The whole listing, except its pictures, is to be repeated exactly.

:::

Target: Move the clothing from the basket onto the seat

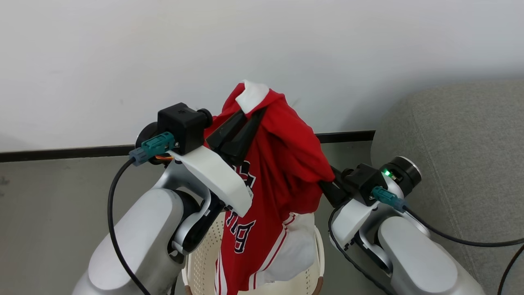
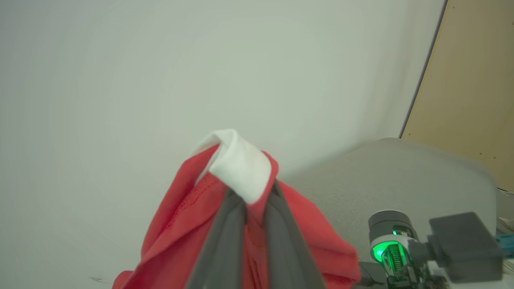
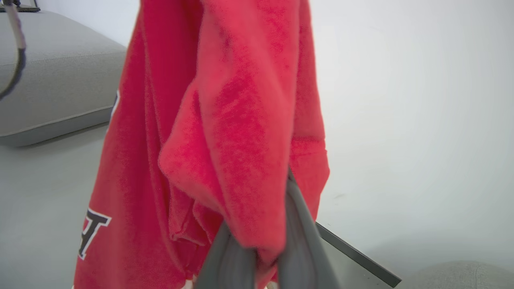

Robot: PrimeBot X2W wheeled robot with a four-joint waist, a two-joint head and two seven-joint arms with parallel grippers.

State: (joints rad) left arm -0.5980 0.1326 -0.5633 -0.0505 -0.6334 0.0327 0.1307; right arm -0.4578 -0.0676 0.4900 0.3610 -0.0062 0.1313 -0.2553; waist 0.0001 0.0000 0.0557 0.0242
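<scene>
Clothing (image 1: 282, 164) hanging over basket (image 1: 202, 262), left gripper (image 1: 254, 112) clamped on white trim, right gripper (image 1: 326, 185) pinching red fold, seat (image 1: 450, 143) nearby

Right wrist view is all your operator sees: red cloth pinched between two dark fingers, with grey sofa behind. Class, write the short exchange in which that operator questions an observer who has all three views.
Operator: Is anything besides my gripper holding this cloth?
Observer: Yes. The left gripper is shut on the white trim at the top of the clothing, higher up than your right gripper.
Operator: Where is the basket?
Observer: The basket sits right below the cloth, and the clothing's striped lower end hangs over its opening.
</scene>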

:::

RESPONSE FOR THIS EXERCISE |
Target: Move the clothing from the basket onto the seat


Robot: PrimeBot X2W wheeled robot with a four-joint waist, a two-joint head and two seven-joint arms with parallel grippers.

State: (joints rad) left arm -0.5980 0.1326 -0.5633 -0.0505 -0.6334 0.0327 0.1307; right arm -0.4578 -0.0676 0.4900 0.3610 -0.0062 0.1313 -0.2553; waist 0.0001 0.0000 0.0557 0.0242
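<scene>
Clothing (image 1: 282, 164) hanging over basket (image 1: 202, 262), left gripper (image 1: 254, 112) clamped on white trim, right gripper (image 1: 326, 185) pinching red fold, seat (image 1: 450, 143) nearby

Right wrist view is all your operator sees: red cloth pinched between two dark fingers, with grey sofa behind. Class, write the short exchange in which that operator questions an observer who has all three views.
Operator: Is anything besides my gripper holding this cloth?
Observer: Yes. The left gripper is shut on the white trim at the top of the clothing, higher up than your right gripper.
Operator: Where is the basket?
Observer: The basket sits right below the cloth, and the clothing's striped lower end hangs over its opening.
</scene>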

This brings the exercise to completion.